Wednesday, July 1, 2009

Moment of Truth

I am going to put myself in the raw on here today. Mainly this is for me. I just need to put it out there and in writing.

In the past two and a half years I have put on 30 pounds. Everyone tells me I carry it well and am looking good after having two children. That is nice. However, this year my 17 year old was taking some pics of my birthday and as I looked through them I thought "ugh...well, a camera does add 10 pounds, I'm alright."

Today I was getting my oil changed. As I waited I was reading a magazine, I happened to glace up and noticed the woman across from me. My first thought was, "that woman sure could use a diet, she looks more than frumpy." Then I had the nerve to take a second glance. 'That woman' happened to be me in a mirror.

Now at an oil stop they are not trying to sale diet things, exercise things, etc. So they wouldn't have put up a mirror used in a fun house at the fair. Dang. *sigh* So there was my reality check for today.

On the up side of all of this I have a plan. It took me at least two years to put this weight on so it isn't going to come off in a week or two, so I'm going to have to be patient.
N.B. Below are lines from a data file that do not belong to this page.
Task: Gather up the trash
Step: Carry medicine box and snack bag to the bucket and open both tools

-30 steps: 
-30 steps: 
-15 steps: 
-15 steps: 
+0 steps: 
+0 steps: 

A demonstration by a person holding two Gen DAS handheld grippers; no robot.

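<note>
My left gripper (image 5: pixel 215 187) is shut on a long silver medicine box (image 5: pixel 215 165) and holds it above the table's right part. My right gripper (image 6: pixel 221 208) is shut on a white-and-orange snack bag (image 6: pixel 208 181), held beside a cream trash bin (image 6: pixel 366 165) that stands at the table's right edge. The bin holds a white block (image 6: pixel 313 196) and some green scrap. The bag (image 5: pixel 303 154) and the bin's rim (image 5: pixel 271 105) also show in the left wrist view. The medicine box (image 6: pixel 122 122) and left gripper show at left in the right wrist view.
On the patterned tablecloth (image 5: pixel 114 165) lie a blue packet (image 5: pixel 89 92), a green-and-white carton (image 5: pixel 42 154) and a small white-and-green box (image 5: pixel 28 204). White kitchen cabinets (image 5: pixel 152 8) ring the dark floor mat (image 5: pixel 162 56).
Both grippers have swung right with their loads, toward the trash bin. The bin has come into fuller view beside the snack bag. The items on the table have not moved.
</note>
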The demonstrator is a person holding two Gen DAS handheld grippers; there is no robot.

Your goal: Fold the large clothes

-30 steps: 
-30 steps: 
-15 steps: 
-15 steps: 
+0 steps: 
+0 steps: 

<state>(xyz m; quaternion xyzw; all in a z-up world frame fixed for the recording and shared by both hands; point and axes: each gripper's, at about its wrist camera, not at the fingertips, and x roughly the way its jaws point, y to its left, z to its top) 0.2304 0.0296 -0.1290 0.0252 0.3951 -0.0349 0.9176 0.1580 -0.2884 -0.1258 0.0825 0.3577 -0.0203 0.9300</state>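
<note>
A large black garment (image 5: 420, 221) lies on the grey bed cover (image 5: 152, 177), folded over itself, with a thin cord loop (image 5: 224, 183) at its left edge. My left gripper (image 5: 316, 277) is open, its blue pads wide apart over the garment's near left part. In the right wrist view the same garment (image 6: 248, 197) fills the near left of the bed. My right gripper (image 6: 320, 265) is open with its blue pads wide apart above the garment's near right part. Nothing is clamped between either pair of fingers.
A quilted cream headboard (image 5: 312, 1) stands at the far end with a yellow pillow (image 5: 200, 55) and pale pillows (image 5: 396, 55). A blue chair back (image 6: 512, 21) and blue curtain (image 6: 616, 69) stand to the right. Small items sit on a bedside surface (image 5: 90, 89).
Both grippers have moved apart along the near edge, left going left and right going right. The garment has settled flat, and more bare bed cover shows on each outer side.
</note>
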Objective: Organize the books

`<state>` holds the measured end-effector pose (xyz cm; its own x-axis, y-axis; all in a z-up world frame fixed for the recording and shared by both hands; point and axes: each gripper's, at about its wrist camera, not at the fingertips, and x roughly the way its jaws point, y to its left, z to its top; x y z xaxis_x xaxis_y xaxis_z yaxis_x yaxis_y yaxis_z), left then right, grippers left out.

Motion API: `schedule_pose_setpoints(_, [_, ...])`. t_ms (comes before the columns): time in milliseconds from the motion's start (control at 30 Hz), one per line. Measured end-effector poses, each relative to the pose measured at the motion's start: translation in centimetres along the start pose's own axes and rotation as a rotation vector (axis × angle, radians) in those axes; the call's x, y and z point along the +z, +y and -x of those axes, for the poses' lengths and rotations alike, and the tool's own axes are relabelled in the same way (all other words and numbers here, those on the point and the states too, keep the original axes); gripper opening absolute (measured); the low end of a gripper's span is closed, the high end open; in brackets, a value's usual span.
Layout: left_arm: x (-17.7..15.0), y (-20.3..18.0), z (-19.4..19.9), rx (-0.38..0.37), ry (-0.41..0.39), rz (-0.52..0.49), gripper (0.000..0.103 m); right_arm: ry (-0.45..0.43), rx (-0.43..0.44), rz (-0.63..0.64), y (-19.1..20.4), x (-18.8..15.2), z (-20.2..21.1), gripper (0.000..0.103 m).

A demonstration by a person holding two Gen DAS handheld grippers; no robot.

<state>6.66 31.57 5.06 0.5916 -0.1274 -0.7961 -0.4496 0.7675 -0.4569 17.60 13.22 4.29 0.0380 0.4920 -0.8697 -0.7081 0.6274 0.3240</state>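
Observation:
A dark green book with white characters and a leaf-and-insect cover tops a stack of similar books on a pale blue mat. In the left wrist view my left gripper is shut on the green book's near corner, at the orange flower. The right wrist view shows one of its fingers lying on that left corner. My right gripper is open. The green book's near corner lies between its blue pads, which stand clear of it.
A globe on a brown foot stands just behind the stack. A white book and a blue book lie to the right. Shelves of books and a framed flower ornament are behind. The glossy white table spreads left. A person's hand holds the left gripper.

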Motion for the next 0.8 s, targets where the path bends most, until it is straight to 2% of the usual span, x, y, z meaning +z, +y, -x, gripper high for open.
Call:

But here is what I am planning for my self:

1. I am going to keep a daily journal of my intake.
2. I am going to cut back on portions, and snacks.
3. I am going to make opportunities for myself to exercise, no more excuses.
4. I am going to take control.

I was talking to a friend of mine who teaches healthy living classes. Here are a few things he shared with me. Ignore the low fat, fat-free labels. While they can be of help, you just need to pay attention to the calorie intake. So what should be the average intake for a woman? He said about 1700 calories a day. Minimal 1200.

It has always been a fear of mine to be a calorie counter, I never wanted to look like I had an eating disorder. In the past I did have one, and was blessed it didn't get out of control for too long. Today I have decided there is not a problem with counting calories. I am going to do this. I hope I can report to you in less than 2 years that I have reached my goal.

There are two reasons I am saying two years. First it took me that long to get here, and second, I am planning on having one more child sometime next year. *sigh* Wish me luck, I am beginning right now.